Перед глазами Раккима материализовалась карта с отметиной на берегу Янцзы.
— Он работал в Китае?
— Да, в течение многих лет.
— На строительстве плотины «Три ущелья»?
— Откуда вы знаете? — вскинулась Мириам, однако ответа дожидаться не стала, — «Три ущелья» — величайшая плотина в мире. Мой отец был лишь рядовым членом команды. Хотя он не руководил проектом, но все же очень гордился участием в этой работе. Они начали предварительные изыскания задолго до Перехода, кажется, в одна тысяча девятьсот девяносто втором году, но и после завершения проекта раз в год приезжали в Китай, чтобы проверить состояние конструкции. Янцзы — река непредсказуемая, и инженерам приходилось корректировать мощность потока.
— Значит… Сара собиралась написать о Китае?
— Я спрашивала ее об этом. Она ответила, что ему будет посвящена лишь незначительная часть книги, но в детали вдаваться не стала. Тогда я решила, что она сама расскажет обо всем, когда придет время. Она поэтому исчезла? Из-за книги, над которой работала?
Ракким пригладил короткую бороду.
— Вы с ней часто разговаривали о вашем отце? Она интересовалась его работой… политическими взглядами?
— Едва ли. Он был скрытным человеком. Я ведь почти не общалась с ним. Думаю, Сару в основном интересовали книги. Она — блестящий исследователь. Как и все хорошие историки.
— Тогда, полагаю, мне тоже следует взглянуть на вашу библиотеку. Если вы не возражаете, конечно.
— Не возражаю. И надеюсь, вам не будет скучно. После смерти отца я просмотрела его записи. Он всегда держал их под замком, и я вообразила, будто в них содержится какой-то страшный секрет, который позволит мне понять, что творилось в его душе. — Мириам покачала головой. — Я любила его, но с трудом осилила первый том. Никаких откровений, только обширный и подробный набор банальных высказываний. — Она разгладила чадру цвета морской волны. — Понятия не имею, что углядела в этих бумагах Сара, но она неотрывно изучала их неделя за неделей.
— Я бы тоже хотел их увидеть.
Мириам словно не слышала его.
— Вы абсолютно такой, каким описывала вас Сара. Воин с добрыми глазами. Она очень любит вас. А я всегда ей немного завидовала. — У нее покраснели щеки.
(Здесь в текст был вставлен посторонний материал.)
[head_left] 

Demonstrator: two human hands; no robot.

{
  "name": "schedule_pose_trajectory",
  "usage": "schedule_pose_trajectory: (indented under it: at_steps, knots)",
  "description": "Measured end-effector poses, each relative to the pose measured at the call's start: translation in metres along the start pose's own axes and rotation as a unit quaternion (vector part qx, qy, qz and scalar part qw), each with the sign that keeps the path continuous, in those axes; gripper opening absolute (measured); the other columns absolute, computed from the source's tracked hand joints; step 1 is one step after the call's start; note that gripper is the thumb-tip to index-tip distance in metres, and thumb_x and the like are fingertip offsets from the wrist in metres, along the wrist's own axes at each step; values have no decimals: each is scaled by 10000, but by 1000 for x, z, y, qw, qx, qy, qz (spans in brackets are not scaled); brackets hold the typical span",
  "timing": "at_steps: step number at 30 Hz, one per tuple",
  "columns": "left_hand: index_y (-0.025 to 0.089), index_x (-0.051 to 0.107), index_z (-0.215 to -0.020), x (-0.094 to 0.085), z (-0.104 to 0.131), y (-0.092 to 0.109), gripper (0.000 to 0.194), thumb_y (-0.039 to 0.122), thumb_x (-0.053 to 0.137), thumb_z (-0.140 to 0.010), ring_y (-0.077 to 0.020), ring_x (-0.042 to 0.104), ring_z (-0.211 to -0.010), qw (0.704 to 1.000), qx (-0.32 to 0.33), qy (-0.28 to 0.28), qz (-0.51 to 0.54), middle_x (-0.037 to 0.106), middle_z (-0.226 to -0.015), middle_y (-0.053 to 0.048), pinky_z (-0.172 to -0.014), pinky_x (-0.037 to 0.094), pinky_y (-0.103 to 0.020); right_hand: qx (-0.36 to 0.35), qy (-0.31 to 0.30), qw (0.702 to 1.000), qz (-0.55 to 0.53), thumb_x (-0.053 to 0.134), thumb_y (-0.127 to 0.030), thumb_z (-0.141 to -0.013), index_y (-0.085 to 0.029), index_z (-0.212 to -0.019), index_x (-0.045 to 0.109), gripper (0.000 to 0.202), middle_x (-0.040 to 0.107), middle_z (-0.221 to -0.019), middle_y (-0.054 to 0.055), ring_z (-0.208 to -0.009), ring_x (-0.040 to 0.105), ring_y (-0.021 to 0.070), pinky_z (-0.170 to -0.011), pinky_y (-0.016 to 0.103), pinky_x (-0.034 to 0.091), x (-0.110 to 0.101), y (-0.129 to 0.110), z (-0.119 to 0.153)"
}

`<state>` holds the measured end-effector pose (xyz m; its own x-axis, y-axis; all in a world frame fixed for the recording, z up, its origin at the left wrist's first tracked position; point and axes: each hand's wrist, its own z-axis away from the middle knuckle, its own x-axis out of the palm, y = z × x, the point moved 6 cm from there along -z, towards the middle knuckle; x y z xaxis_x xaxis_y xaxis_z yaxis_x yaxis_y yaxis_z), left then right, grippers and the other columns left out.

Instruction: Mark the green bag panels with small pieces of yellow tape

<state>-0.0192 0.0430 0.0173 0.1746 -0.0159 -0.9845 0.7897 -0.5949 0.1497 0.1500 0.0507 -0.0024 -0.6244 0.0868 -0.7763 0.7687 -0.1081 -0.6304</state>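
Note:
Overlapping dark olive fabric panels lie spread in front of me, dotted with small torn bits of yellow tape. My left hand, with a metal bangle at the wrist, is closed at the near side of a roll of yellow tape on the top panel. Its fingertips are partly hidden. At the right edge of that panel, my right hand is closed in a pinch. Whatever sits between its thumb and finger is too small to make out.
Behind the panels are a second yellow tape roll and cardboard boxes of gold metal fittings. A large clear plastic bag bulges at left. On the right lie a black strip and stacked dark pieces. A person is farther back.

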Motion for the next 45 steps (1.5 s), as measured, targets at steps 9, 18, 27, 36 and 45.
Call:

— Перестали бы завидовать, если бы познакомились со мной ближе.
Мириам улыбнулась.
— Сара рассказывала, что в доме, где она росла, царили тишина и покой. Потом появились вы, и там сразу стало шумно и весело. Она утверждала, будто только вы не боялись Рыжебородого. Кроме нее, конечно.
— Жить под одной крышей с Рыжебородым можно только при условии, если его не боишься. Или, по крайней мере, умеешь не показывать свой страх.
— Я вижу, вы способны выжить в любой ситуации. — Мириам постучала ложечкой по чашке. — Вот я — совсем не такая. Впрочем, мне не доводилось подвергаться серьезным испытаниям… Мне повезло. У меня есть дом, достаток, работа в университете. Все идет своим чередом. Вы были сиротой, жили на улице. Не могу представить, что вам пришлось пережить.